Resetting Ecommerce Expectations – Marketplace Pulse

E-commerce was supposed to become much bigger, and so everything was supposed to become easier. But e-commerce has grown only slightly, and yet everything – from procurement to advertising – has become more difficult.

For two years, e-commerce was a dream – a hope that e-commerce would undergo a sea change over several years, growing in months what would have taken years. Annual charts show that e-commerce penetration has increased as much as in the previous ten years in a matter of weeks. It was a dream because the assumption was that e-commerce would continue to grow from this high point.

This was not the case. Instead, every quarter since then, e-commerce penetration has moved closer to the trend line it was on before the pandemic.

But e-commerce is more important than the pre-pandemic trend line would have suggested. It’s bigger in dollars spent. E-commerce is 25% above the trend line; an annualized execution rate of $975 billion instead of $780 billion. One way to measure e-commerce is its share of total retail, but it’s equally relevant to look at overall e-commerce spending. As a share of retail, e-commerce is smaller than expected by the pandemic surge, but larger than the decline in penetration implies.

However, many e-commerce companies have overstocked, overinvested, overhired, and overbuilt due to a misreading of the market. For example, Amazon said it built too many warehouses and Target had too much inventory. The zero interest rates that fueled the bear market also contributed. An investment in Amazon or Shopify stock in January 2020, months before the pandemic, would have yielded an exceptional return through the end of 2021. Since then, the stock price of Amazon or Shopify has fallen enough to make Walmart (a mortar) a stock that outperformed the two e-commerce leaders.

The growth of e-commerce has been overshadowed by sourcing, fulfillment, advertising, and other fundamental pillars becoming more expensive, slower, or less efficient.
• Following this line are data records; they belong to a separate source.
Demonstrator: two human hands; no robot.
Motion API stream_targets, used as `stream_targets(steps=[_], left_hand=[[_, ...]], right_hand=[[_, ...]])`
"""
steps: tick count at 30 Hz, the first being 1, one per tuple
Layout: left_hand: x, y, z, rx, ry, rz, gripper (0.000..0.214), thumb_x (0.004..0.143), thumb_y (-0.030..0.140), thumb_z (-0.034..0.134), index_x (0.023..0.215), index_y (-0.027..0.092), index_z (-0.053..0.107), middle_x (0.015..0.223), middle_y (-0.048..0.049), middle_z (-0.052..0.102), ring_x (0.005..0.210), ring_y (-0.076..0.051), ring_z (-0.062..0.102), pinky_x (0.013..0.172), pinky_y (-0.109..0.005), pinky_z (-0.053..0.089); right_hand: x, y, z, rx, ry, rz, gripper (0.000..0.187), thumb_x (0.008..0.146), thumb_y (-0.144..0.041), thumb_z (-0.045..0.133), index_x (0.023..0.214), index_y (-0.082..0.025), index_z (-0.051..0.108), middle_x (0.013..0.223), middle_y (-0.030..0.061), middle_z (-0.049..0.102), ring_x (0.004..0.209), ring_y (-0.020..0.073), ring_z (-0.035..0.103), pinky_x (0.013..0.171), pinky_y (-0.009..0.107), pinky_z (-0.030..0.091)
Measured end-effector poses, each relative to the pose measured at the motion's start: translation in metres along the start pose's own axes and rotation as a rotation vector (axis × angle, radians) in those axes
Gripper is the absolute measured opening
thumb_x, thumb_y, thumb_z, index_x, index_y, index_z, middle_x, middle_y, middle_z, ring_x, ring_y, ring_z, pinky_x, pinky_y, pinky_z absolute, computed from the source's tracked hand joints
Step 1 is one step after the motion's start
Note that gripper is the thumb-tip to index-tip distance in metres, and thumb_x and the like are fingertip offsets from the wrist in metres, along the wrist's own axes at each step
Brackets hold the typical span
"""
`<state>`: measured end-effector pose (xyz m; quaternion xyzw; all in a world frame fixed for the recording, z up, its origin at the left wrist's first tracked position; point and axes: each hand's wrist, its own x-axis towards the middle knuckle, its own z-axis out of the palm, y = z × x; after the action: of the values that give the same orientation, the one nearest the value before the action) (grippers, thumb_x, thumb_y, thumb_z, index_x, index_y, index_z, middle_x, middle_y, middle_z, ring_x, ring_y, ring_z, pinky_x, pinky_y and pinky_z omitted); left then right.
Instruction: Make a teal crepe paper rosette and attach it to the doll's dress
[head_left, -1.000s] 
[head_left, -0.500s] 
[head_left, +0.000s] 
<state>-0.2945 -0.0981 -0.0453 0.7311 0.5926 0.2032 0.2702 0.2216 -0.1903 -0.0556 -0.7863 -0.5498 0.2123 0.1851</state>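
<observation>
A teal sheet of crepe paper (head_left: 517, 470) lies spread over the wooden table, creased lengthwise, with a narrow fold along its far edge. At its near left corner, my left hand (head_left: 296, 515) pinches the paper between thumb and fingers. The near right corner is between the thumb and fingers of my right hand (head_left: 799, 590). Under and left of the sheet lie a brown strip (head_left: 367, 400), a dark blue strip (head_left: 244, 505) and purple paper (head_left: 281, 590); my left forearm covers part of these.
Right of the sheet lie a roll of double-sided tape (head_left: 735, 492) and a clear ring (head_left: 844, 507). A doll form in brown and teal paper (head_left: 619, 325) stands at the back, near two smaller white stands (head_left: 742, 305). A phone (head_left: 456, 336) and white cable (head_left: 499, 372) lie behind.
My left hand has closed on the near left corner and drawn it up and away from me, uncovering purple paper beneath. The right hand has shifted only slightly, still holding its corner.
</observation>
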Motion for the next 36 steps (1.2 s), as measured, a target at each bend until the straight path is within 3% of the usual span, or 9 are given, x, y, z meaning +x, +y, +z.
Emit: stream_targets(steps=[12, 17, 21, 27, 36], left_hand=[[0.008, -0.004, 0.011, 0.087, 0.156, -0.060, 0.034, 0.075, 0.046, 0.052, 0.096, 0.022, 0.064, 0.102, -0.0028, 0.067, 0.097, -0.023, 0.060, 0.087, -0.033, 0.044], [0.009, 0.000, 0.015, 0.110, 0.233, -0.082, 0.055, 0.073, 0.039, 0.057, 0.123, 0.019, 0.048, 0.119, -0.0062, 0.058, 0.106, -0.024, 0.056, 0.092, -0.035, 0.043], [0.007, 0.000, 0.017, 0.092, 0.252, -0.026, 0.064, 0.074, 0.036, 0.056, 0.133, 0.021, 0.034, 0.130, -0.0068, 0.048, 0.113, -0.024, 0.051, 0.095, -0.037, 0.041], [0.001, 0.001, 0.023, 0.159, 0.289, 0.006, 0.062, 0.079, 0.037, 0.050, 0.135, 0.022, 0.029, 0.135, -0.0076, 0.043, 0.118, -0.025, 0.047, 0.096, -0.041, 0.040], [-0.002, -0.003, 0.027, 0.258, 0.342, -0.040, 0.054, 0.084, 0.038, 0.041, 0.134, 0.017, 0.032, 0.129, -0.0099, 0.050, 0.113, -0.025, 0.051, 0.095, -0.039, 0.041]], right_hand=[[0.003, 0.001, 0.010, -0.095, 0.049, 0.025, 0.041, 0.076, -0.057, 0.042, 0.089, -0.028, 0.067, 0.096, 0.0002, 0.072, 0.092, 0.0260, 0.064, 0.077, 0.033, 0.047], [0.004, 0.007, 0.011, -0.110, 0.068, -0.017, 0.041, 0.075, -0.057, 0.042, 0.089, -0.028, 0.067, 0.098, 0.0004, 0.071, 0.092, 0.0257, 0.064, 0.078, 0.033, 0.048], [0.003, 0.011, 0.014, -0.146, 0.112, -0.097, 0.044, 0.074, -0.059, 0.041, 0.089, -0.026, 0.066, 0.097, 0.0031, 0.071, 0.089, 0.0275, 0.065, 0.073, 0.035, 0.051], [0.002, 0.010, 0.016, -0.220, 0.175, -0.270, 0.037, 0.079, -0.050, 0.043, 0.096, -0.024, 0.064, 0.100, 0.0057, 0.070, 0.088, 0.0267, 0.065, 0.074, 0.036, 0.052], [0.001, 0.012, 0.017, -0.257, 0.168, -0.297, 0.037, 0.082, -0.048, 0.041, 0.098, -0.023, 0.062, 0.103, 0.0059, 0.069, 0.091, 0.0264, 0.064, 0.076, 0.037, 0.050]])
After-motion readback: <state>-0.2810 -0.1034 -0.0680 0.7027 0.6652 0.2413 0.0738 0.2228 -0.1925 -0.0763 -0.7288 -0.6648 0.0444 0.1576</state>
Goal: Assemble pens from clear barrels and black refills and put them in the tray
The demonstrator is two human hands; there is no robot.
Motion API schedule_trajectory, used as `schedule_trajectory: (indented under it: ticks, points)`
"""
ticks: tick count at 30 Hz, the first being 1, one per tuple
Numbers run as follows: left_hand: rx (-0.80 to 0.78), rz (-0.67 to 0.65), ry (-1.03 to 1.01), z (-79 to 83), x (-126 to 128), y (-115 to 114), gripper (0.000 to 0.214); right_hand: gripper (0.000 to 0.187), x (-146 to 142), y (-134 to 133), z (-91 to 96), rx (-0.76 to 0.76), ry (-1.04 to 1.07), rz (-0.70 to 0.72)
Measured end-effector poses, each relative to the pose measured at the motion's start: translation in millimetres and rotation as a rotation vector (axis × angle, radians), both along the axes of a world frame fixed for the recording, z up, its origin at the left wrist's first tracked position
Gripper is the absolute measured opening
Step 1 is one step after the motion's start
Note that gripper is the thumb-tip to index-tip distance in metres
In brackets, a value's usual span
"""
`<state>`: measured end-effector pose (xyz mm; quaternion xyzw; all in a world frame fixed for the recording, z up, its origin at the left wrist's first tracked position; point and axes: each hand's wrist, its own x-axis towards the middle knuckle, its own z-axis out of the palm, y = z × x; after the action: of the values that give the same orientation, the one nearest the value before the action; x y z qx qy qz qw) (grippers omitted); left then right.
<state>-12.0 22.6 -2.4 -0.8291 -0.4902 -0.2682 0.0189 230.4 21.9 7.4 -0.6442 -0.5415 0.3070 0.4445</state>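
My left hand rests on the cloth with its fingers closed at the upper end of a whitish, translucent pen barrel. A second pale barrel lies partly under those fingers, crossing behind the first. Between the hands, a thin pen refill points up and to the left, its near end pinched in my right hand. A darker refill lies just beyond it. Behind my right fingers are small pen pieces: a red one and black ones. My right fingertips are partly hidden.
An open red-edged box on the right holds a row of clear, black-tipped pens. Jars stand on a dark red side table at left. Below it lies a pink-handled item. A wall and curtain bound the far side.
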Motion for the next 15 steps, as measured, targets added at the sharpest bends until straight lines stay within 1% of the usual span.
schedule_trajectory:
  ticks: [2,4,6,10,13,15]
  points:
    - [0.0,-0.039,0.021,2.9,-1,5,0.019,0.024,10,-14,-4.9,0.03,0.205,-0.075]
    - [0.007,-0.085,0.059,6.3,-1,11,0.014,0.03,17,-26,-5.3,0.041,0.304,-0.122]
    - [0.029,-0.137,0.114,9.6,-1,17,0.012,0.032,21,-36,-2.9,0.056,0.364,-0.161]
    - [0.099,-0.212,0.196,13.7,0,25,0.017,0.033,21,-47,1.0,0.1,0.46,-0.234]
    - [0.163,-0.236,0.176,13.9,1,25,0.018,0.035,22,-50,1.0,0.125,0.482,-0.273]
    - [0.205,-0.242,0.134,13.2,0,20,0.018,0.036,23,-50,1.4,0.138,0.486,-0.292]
Only recently have containers from China come down ten times as expensive, but still take three times longer to import. For most of 2020 and 2021, Amazon had no warehouse space to store extra inventory for sellers, leaving them scrambling to find alternatives. And Apple made changes to the iPhone’s operating system, making mobile advertising (eg, Facebook) less effective.

Many of these challenges remain today. Importing goods is expensive and slow, and direct-to-consumer advertising is difficult. Due to the first two issues and others, margins are compressing. Many companies show stable or negative year-over-year growth. And new issues, such as rising inflation and a possible financial recession, are fueling further uncertainty.

Ultimately, e-commerce is more important, but it’s harder to find products and reach consumers. The two parts are not caused by each other but coincide. The industry went from euphoria to despair in less than two years.

At least in the short term, that means inventory forecasting, unique advertising approaches, and multi-channel reach are some of the critical areas that are more valuable than anything else. The e-commerce growth numbers are a distraction. Whether the market has grown or not solves any of the fundamental problems.

Before e-commerce reaches 25%, let alone 50%, retail sales penetration, challenges remain. The interesting questions, then, are not about e-commerce market share, but about the underlying complexities that drive it. For example, does this mean that Amazon will grow many times larger or that direct-to-consumer will drive most of this growth? If so, through what channels and at what price will they reach consumers?

Comments are closed.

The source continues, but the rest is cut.